Un rapprochement partiel se produit en dépit d’allégations crédibles selon lesquelles des troupes militantes auraient maltraité ou tué des civils sunnites et détruit des habitations.

KERBALA, Irak – Vêtus d’élégantes robes bordées d’or et de coiffes traditionnelles arabes, trois chefs tribaux sunnites patientaient respectueusement dans une salle de réception à l’étage du sanctuaire de l’imam Hussein à Kerbala, un matin de la semaine dernière.

Le sanctuaire est l’un des lieux les plus saints de l’Islam chiite ; ce jour-là, des dizaines de pèlerins s’asseyaient jambes croisées et lisaient des poèmes sacrés dans la cour en bas ou s’agenouillaient pour prier selon le rite chiite, le front contre une tablette d’argile ronde posée sur le tapis devant eux.

Lorsque le haut dignitaire religieux du sanctuaire, le cheikh Abdul Mahdi al-Karbalai, est entré dans la salle de réception richement meublée pour accueillir ses invités sunnites inattendus, leur mission est rapidement devenue claire. À peine les quatre hommes avaient-ils eu le temps d’échanger des salutations avec le nombre requis d’Al-Hamdoulillah (louanges à Dieu) que le chef du trio sunnite en est venu au fait. Le groupe État islamique avait tué environ 200 civils de sa tribu, la tribu al-Khazraji, a affirmé le cheikh Qais Jassem al-Khazraji.
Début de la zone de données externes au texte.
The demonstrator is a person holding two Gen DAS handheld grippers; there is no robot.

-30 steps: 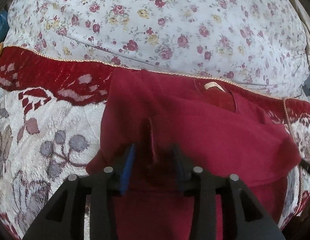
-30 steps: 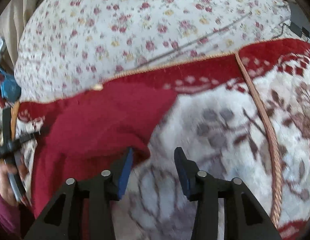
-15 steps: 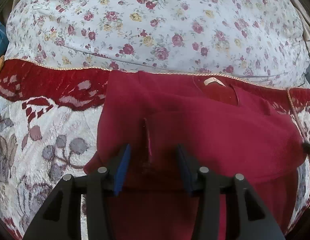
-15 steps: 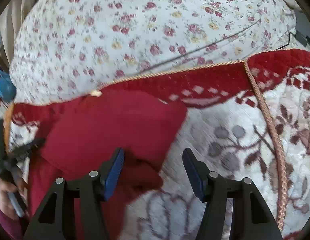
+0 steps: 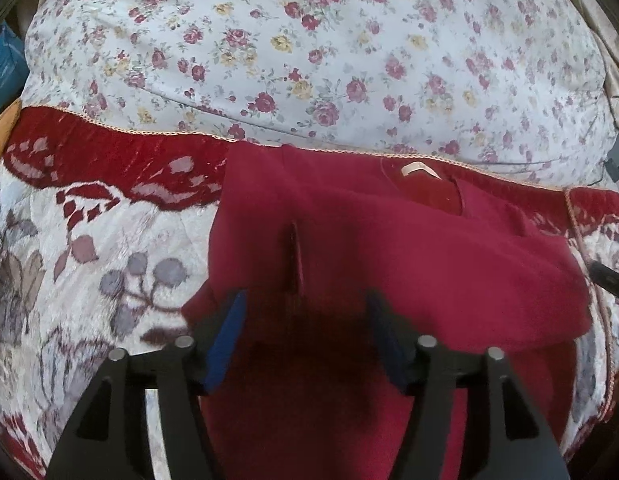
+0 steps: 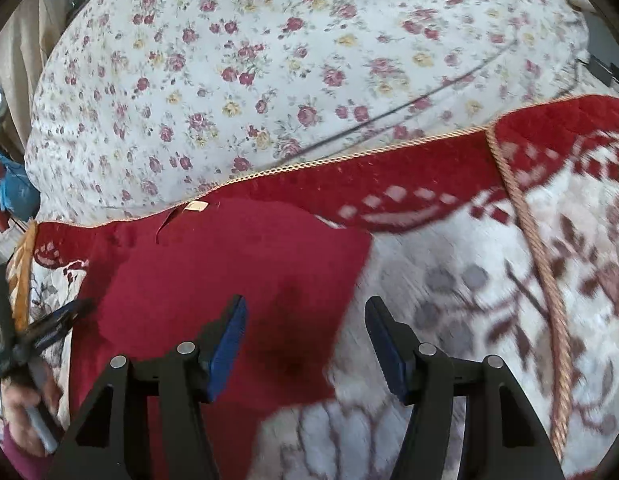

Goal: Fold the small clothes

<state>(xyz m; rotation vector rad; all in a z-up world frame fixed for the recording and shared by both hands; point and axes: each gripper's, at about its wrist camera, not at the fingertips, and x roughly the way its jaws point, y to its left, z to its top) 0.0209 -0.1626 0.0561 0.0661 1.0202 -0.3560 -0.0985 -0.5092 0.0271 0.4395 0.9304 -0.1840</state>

Lui et ses collègues souhaitaient désormais proposer 150 hommes armés pour combattre aux côtés des paramilitaires chiites qui luttent contre l’État islamique.

Une proposition qui a été rapidement acceptée. Le dignitaire chiite a indiqué à ses invités que les paramilitaires avaient perdu trente hommes en une journée la semaine précédente lors de combats au nord de Baïji. Quatre-vingt-dix hommes ayant également été blessés, de nouveaux volontaires étaient absolument nécessaires. Les dirigeants de la tribu al-Khazraji, dont les membres sont concentrés dans une zone entre Tikrit et Mossoul, ont demandé au dignitaire chiite de confirmer l’arrangement en signant un document qu’ils avaient apporté avec eux. Karbalai a accepté sans hésiter et la brève rencontre a pris fin.
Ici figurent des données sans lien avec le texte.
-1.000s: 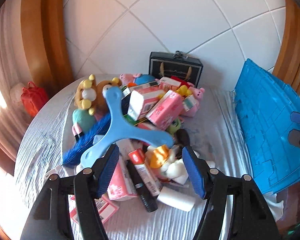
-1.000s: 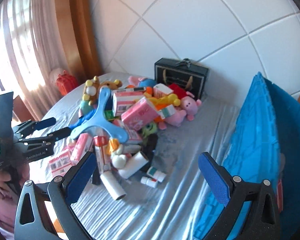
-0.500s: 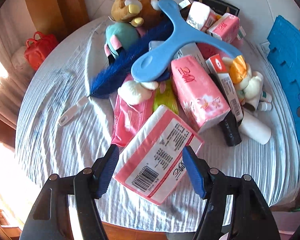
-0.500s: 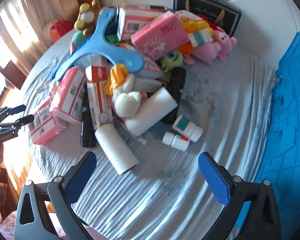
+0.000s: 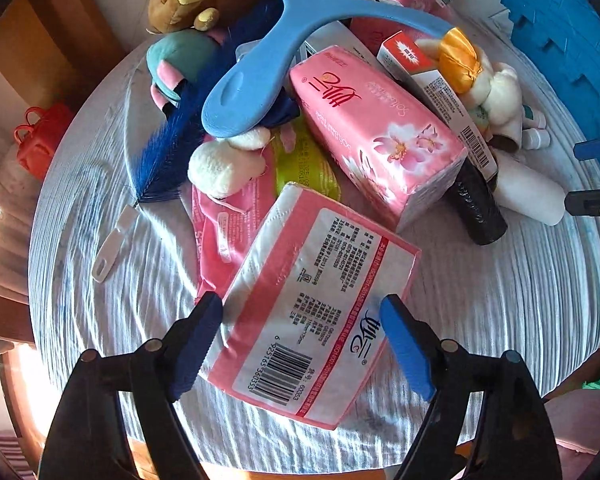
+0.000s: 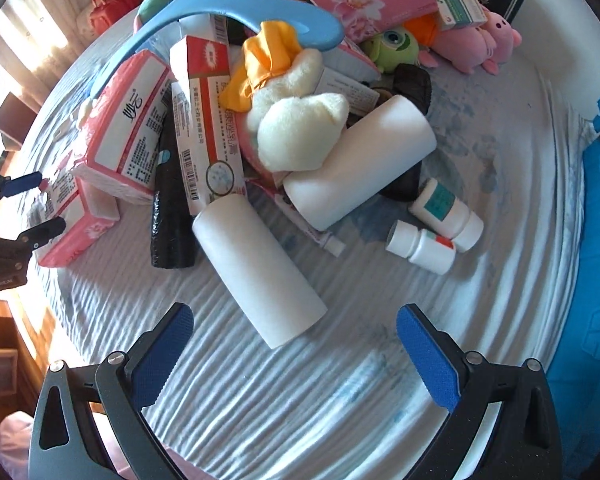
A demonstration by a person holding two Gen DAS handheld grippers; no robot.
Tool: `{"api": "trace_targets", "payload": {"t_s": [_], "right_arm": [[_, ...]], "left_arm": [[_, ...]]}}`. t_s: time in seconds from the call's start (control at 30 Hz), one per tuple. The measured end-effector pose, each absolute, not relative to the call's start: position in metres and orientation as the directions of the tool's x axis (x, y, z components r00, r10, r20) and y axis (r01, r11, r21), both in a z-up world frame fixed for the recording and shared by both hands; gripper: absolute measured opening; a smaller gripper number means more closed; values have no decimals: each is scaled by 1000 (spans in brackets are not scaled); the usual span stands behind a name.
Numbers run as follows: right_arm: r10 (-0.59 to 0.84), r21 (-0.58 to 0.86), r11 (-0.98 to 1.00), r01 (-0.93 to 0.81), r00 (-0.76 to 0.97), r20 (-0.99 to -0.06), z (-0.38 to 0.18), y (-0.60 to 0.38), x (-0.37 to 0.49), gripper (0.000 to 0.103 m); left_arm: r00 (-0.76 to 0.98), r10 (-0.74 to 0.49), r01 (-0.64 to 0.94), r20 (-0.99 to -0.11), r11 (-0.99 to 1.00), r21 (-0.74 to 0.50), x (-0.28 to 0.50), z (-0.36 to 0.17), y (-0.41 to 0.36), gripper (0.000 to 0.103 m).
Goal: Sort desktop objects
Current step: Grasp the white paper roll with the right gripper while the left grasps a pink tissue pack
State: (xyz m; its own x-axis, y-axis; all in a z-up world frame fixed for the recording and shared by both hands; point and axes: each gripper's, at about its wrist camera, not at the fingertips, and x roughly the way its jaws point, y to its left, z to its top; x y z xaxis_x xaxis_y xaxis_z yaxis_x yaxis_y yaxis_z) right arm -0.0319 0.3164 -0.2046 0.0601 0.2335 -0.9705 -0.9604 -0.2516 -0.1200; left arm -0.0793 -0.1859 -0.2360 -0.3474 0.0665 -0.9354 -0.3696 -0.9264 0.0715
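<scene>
- A round surface (image 6: 480, 128) draped in pale, blue-smudged cloth carries a heap of toys, boxes and packs; a blue panel (image 5: 560, 32) stands along its right side and a red bag (image 5: 40, 140) sits beyond its far left edge.
- The left tongs (image 5: 300, 340) point steeply down over a pink-and-white tissue pack (image 5: 320, 300) lying at the near edge of the heap. The jaws are opening, with the pack between them; the left pad seems just to touch the pack's side (the wrist view leaves this unsure), while the right pad overlaps its corner without visibly squeezing.
- Behind it lie a larger pink floral tissue pack (image 5: 376, 132), a light-blue three-armed plastic piece (image 5: 268, 56), a dark blue feather (image 5: 168, 148) and a black roll (image 5: 476, 208).
- The right tongs (image 6: 296, 352) stand wide with nothing between them, above bare cloth just short of a white cylinder (image 6: 260, 268).
- A second white cylinder (image 6: 360, 168) rests beside it under a cream plush toy (image 6: 300, 128), and two small white bottles (image 6: 436, 228) lie to the right, touching each other.
</scene>
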Motion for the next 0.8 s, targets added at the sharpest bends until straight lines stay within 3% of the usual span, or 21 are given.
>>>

Il y a deux ans, un tel accord aurait été inimaginable.

Mais l’irruption de l’État islamique sur la scène irakienne et syrienne a produit plusieurs changements surprenants. L’un des changements les plus remarquables a été la création de milices armées (les dirigeants chiites déconseillent l’utilisation de ce terme qu’ils jugent péjoratif) par les principaux chefs religieux irakiens. Bien que certains ecclésiastiques qui dirigent également des partis politiques aient depuis longtemps formé des milices (comme par exemple la brigade Badr de la famille Hakim ou l’armée du Mahdi de Moqtada al-Sadr), cette pratique était désapprouvée par les grands ayatollahs, largement suivis par les communautés chiites. Les ayatollahs estimaient que les milices privées augmentaient les risques de violences intercommunautaires et nuisaient à l’armée nationale irakienne.

Les attitudes ont changé au mois de juin de l’année dernière, lorsque l’État islamique a pris Mossoul après la fuite de la majeure partie de l’armée irakienne. L’État islamique occupait déjà Falloujah, tout juste à l’ouest de Bagdad, et après la débâcle de Mossoul, les autorités chiites s’inquiétaient du fait que le groupe militant, qui traite les chiites comme des hérétiques, puisse prendre Bagdad même ou se déplacer vers les villes saintes de Kerbala et Nadjaf. Personne ne peut oublier qu’en février 2006, à Samarra, les prédécesseurs de l’État islamique, al-Qaïda en Irak, avaient fait sauter le dôme doré du sanctuaire d’al-Askari, qui abrite les dépouilles de deux des douze imams chiites.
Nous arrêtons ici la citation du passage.